DCOM (Distributed Component Object Model): Microsoft’s distributed object system that extended COM to support remote objects using a binary interface standard for cross-language interoperability, interface pointer identifiers for object identity, and keep-alive pinging for distributed garbage collection.
Java RMI (Remote Method Invocation): Java’s native distributed object system that uses dynamic stub generation, the RMI registry for service discovery, and lease-based distributed garbage collection for remote object lifecycle management.
ONC RPC: Sun’s Open Network Computing RPC, one of the first widely-used RPC systems, that introduced interface definition with rpcgen, program numbers for service identification, versioning support, and XDR (eXternal Data Representation) for canonical binary encoding.
RPyC: A Python RPC framework that uses dynamic stub generation through reflection to create proxy objects at runtime.

Data and Interfaces

Backward compatibility: The ability of old code to successfully read and process data produced by new code, typically achieved by treating unknown fields as optional.
Canonical format: A data representation strategy where all senders convert data to a standard format before transmission, requiring conversion on every message even between identical architectures.
Explicit typing: A serialization approach that transmits type information with each value, making data self-describing but larger, as used by JSON and XML.
Forward compatibility: The ability of new code to successfully read and process data produced by old code, typically achieved by ignoring unknown fields.
Implicit typing: A serialization approach that transmits only values without type information, requiring the receiver to know the expected data format, which is efficient but inflexible.
Interface Definition Language (IDL): A language-neutral specification format that describes service interfaces, enabling stub generation for multiple programming languages and providing a contract between clients and servers.
JSON (JavaScript Object Notation): A human-readable text-based data serialization format that is simple and has native browser support but lacks schemas and requires parsing overhead.
Protocol Buffers: A binary serialization format developed by Google that is compact, efficient, strongly-typed, and includes schema evolution support through numeric field tags.
Receiver-makes-right: A data representation strategy where the sender transmits data in its native format and the receiver converts only if necessary, avoiding unnecessary conversion between machines with identical architectures.
Schema: A definition of data structure, field types, and encoding rules that enables validation, code generation, and structured evolution as interfaces change.
Serialization: The conversion of data elements into a flat byte array suitable for network transmission.
XML (eXtensible Markup Language): A verbose but human-readable text format using tags to describe data structure, supporting schemas through XSD files for validation but slow to parse.

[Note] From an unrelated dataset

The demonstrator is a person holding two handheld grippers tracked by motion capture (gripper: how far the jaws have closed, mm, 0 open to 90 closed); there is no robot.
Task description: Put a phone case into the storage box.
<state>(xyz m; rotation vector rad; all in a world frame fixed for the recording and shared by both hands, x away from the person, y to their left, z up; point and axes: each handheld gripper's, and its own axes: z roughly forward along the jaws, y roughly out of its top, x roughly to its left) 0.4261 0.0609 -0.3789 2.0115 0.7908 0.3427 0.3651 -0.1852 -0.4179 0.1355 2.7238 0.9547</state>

Reliability and Failure Handling

At-least-once semantics: RPC execution semantics where a remote procedure may execute one or more times because the RPC library may resend requests if it does not receive a timely response.
At-most-once semantics: RPC execution semantics where the RPC system tries to ensure the server executes the procedure no more than once, typically by tagging requests with unique IDs and suppressing duplicates.
Circuit breaker: A mechanism that prevents cascading failures by monitoring failure rates and failing fast when a dependency is unhealthy, rather than letting requests pile up waiting for timeouts.
Deadline: An absolute time by which an operation must complete, propagated through call chains so downstream services know how much time remains.
Exponential backoff: A retry strategy that progressively increases the delay between retry attempts to avoid overwhelming struggling services, often with randomized jitter to prevent synchronized retry storms.
Idempotency key: A unique identifier generated by the client for each logical request, allowing the server to deduplicate retries and return cached results for non-idempotent operations.
Idempotent operation: An operation that produces the same result when executed multiple times, making it safe to retry without causing duplicate side effects.
Non-idempotent operation: An operation that produces side effects when run multiple times, requiring careful handling such as idempotency keys to avoid duplicate processing.
Retry: The practice of re-attempting failed operations to handle transient failures, but requiring careful consideration of idempotency to avoid duplicate processing.
Timeout: A maximum duration to wait for an operation to complete before giving up, preventing clients from waiting indefinitely for unresponsive servers.

Service Lifecycle and Discovery

Distributed garbage collection: Mechanisms for managing the lifecycle of remote objects, typically using leases or heartbeats to determine when objects are no longer referenced and can be safely deleted.
Heartbeat: A periodic message sent by a client to indicate it is still using remote resources, with the server treating silence as abandonment.
Lease: A time-limited reference to a remote object that must be periodically renewed by the client, automatically expiring if the client crashes or loses connectivity.
Reference counting: A distributed garbage collection approach that tracks how many clients hold references to each object, deleting objects when the count reaches zero, but vulnerable to crashes and message loss.
Service discovery: Mechanisms for locating services, including name servers, DNS, configuration files, and service meshes.
Versioning: The practice of allowing interfaces to change while maintaining compatibility with existing clients through strategies like optional fields and avoiding field removal.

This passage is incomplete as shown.